[Work order]:
Each entry below should be output exactly, apart from its images.

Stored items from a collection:
-- Opening Marker --

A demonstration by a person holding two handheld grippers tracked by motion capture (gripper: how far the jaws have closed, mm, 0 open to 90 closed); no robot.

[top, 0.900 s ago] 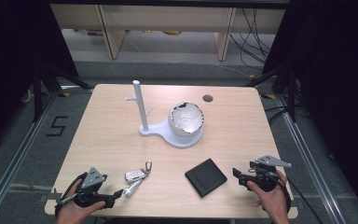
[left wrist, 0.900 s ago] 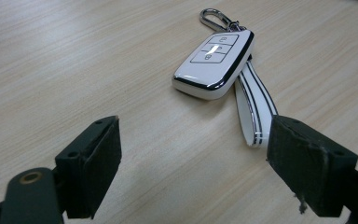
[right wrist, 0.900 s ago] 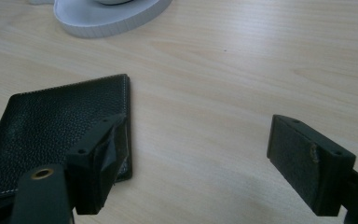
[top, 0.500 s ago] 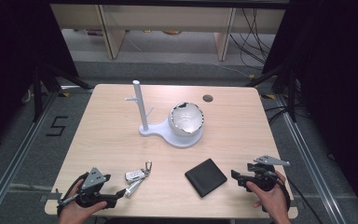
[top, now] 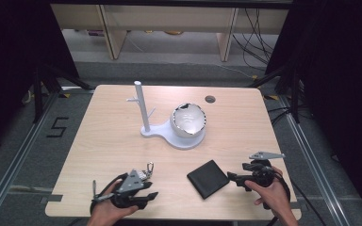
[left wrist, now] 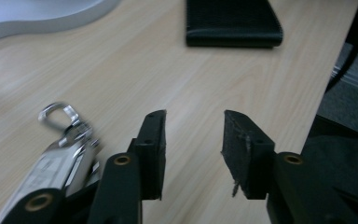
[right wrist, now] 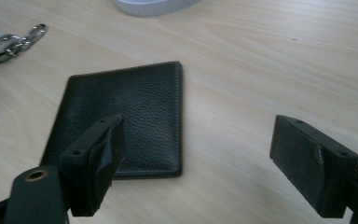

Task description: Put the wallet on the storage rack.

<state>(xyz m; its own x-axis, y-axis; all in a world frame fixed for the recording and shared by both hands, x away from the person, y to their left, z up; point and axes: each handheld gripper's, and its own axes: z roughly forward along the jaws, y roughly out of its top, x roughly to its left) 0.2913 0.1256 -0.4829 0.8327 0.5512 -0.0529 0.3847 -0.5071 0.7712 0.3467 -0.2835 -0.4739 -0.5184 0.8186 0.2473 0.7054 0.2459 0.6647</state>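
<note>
Left gripper (top: 143, 195) shifted beside keys (top: 146, 172), right gripper (top: 233, 178) near wallet (top: 208, 178), both fingers open, empty

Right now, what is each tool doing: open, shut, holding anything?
Left tool: open, nothing between its jaws; keys lie beside it.
Right tool: open wide, empty, near the black wallet.

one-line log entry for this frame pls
left gripper: open, beside keys | right gripper: open, at wallet | nothing held | stand with bowl: untouched
</note>
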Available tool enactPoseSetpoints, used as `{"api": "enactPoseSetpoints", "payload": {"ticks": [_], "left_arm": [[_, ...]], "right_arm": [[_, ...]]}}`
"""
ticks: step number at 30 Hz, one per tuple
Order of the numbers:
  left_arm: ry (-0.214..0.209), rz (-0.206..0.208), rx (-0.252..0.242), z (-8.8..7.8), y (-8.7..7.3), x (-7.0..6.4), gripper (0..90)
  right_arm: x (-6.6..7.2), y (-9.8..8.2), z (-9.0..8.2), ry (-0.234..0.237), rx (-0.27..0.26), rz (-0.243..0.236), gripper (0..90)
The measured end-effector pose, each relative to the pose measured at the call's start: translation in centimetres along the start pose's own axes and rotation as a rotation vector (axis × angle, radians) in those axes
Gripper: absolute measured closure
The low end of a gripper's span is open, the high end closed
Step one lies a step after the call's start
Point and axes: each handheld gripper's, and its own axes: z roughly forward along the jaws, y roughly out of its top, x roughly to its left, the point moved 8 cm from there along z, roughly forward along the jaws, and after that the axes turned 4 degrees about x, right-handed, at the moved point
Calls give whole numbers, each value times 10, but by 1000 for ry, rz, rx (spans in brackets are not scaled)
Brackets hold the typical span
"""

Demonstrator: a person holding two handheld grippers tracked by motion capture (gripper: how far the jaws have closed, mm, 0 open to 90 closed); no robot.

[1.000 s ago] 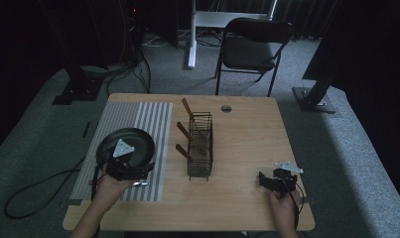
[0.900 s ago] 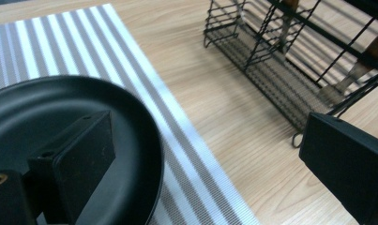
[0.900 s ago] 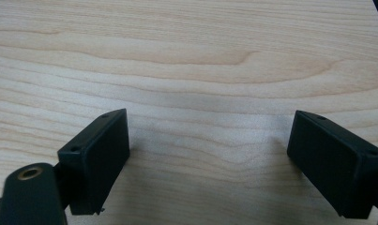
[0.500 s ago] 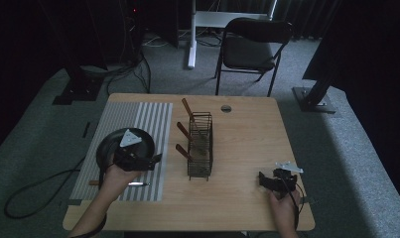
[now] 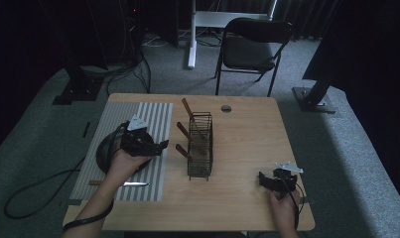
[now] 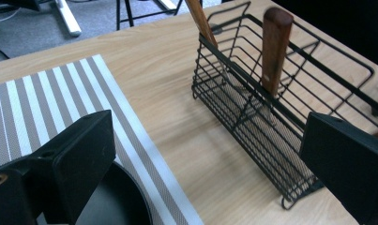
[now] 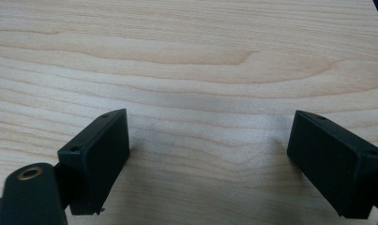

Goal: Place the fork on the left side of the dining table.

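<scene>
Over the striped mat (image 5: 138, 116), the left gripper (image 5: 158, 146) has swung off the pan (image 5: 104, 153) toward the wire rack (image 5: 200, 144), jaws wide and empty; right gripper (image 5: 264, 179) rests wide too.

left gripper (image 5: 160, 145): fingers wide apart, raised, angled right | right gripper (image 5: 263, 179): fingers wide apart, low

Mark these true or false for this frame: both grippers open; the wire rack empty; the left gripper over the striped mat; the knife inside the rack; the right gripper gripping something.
1. Both the left gripper and the right gripper are open. True.
2. The wire rack is empty. False: wooden-handled utensils stand in it.
3. The left gripper is over the striped mat. True.
4. The knife is in the rack. False: it lies on the mat.
5. The right gripper grips something. False: bare table shows between its fingers.
</scene>
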Motion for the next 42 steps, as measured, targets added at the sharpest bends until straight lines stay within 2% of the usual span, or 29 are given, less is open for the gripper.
{"api": "enactPoseSetpoints", "payload": {"ticks": [4, 9, 17, 18, 22, 23, 25, 26, 27, 28, 30, 31, 35, 36, 41, 42], "left_arm": [[-31, -21, -6, 4, 6, -1, 41], [-58, -16, -15, 7, 19, -9, 41], [-65, 12, 2, 17, 29, -19, 51], [-54, 10, 14, 23, 32, -20, 98], [-74, -1, 28, 32, 34, -24, 99], [-83, -7, 27, 34, 34, -25, 143], [-96, -16, 31, 38, 35, -26, 153], [-93, -12, 31, 40, 35, -27, 174], [-80, -6, 35, 41, 35, -27, 246], [-80, -10, 43, 43, 35, -27, 280], [-124, -31, 40, 46, 35, -29, 303], [-137, -38, 35, 47, 36, -30, 368], [-149, -37, 33, 48, 36, -33, 390], [-165, -33, 37, 53, 35, -37, 422], [-152, -42, 40, 61, 34, -39, 443], [-163, -49, 40, 63, 33, -41, 446]], "right_arm": [[0, 0, 0, 0, 0, 0, 129], [0, 0, 0, 0, 0, 0, 129], [0, 0, 0, 0, -1, 2, 129], [0, 0, 0, 0, 0, 1, 129], [0, 0, 0, 0, 0, 1, 129], [0, 0, 0, 0, 0, 1, 129], [0, 0, 0, 0, 0, 0, 129], [0, 0, 0, 0, 0, 0, 129], [0, 0, 0, 0, 0, 0, 129], [0, 0, 0, 0, 0, 0, 129], [0, 0, 0, 0, 0, 0, 129], [0, 0, 0, 0, 0, 0, 129], [0, 0, 0, 0, 0, 0, 129], [0, 0, 0, 0, 0, 0, 129], [0, 0, 0, 0, 0, 0, 129], [0, 0, 0, 0, 0, 0, 129]]}}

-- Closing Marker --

[Problem solution]:
A demonstration by a person holding two handheld grippers tracked by motion capture (gripper: how far the jaws have closed, mm, 0 open to 90 closed); no robot.

[top, 0.900 s ago] 
[left wrist, 0.900 s ago] 
[right wrist, 0.900 s ago] 
[top, 0.500 s ago] 
[top, now] 
[left wrist, now] 
[right wrist, now] 

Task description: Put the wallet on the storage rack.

<state>(xyz m; its own x-axis, y-axis; all in a world frame fixed for the recording and shared by both hands, x away from the person, y to their left, z up; point and axes: each handheld gripper's, and its own axes: z roughly forward along the jaws, y roughly out of its top, x roughly to its left) 0.2913 0.1256 -0.4829 0.8327 0.5512 -0.0529 0.3847 -0.5071 0.7712 0.3467 -0.2835 -0.4739 -0.5184 0.8186 0.2473 0.7054 0.2459 0.6647</state>
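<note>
Left gripper (top: 143, 195) shifted beside keys (top: 146, 172), right gripper (top: 233, 178) near wallet (top: 208, 178), both fingers open, empty

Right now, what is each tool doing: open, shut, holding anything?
Left tool: open, nothing between its jaws; keys lie beside it.
Right tool: open wide, empty, near the black wallet.

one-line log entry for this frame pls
left gripper: open, beside keys | right gripper: open, at wallet | nothing held | stand with bowl: untouched
</note>
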Available tool enactPoseSetpoints, used as `{"api": "enactPoseSetpoints", "payload": {"ticks": [_], "left_arm": [[_, ...]], "right_arm": [[_, ...]]}}`
"""
ticks: step number at 30 Hz, one per tuple
Order of the numbers:
  left_arm: ry (-0.214..0.209), rz (-0.206..0.208), rx (-0.252..0.242), z (-8.8..7.8), y (-8.7..7.3), x (-7.0..6.4), gripper (0..90)
  right_arm: x (-6.6..7.2), y (-9.8..8.2), z (-9.0..8.2), ry (-0.234..0.237), rx (-0.27..0.26), rz (-0.243..0.236), gripper (0..90)
The measured end-effector pose, each relative to the pose measured at the call's start: translation in centimetres along the start pose's own axes and rotation as a rotation vector (axis × angle, radians) in those axes
Gripper: absolute measured closure
The low end of a gripper's span is open, the high end closed
Step one lies a step after the call's start
Point and axes: each handheld gripper's, and its own axes: z roughly forward along the jaws, y roughly out of its top, x roughly to its left, the point moved 8 cm from there along z, roughly forward along the jaws, and after that the axes turned 4 degrees about x, right-handed, at the moved point
Calls give whole numbers, each value times 10, but by 1000 for ry, rz, rx (spans in brackets are not scaled)
Brackets hold the typical span
"""

Demonstrator: a person holding two handheld grippers tracked by motion capture (gripper: how far the jaws have closed, mm, 0 open to 90 closed); no robot.

[1.000 s ago] 
[0.900 s ago] 
[0.900 s ago] 
[0.500 s ago] 
[now] 
[now] 
[now] 

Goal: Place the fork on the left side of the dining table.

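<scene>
Over the striped mat (image 5: 138, 116), the left gripper (image 5: 158, 146) has swung off the pan (image 5: 104, 153) toward the wire rack (image 5: 200, 144), jaws wide and empty; right gripper (image 5: 264, 179) rests wide too.

left gripper (image 5: 160, 145): fingers wide apart, raised, angled right | right gripper (image 5: 263, 179): fingers wide apart, low

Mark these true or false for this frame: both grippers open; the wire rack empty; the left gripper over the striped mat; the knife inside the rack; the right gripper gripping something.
1. Both the left gripper and the right gripper are open. True.
2. The wire rack is empty. False: wooden-handled utensils stand in it.
3. The left gripper is over the striped mat. True.
4. The knife is in the rack. False: it lies on the mat.
5. The right gripper grips something. False: bare table shows between its fingers.
</scene>
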Motion for the next 42 steps, as measured, targets added at the sharpest bends until straight lines stay within 2% of the usual span, or 29 are given, less is open for the gripper.
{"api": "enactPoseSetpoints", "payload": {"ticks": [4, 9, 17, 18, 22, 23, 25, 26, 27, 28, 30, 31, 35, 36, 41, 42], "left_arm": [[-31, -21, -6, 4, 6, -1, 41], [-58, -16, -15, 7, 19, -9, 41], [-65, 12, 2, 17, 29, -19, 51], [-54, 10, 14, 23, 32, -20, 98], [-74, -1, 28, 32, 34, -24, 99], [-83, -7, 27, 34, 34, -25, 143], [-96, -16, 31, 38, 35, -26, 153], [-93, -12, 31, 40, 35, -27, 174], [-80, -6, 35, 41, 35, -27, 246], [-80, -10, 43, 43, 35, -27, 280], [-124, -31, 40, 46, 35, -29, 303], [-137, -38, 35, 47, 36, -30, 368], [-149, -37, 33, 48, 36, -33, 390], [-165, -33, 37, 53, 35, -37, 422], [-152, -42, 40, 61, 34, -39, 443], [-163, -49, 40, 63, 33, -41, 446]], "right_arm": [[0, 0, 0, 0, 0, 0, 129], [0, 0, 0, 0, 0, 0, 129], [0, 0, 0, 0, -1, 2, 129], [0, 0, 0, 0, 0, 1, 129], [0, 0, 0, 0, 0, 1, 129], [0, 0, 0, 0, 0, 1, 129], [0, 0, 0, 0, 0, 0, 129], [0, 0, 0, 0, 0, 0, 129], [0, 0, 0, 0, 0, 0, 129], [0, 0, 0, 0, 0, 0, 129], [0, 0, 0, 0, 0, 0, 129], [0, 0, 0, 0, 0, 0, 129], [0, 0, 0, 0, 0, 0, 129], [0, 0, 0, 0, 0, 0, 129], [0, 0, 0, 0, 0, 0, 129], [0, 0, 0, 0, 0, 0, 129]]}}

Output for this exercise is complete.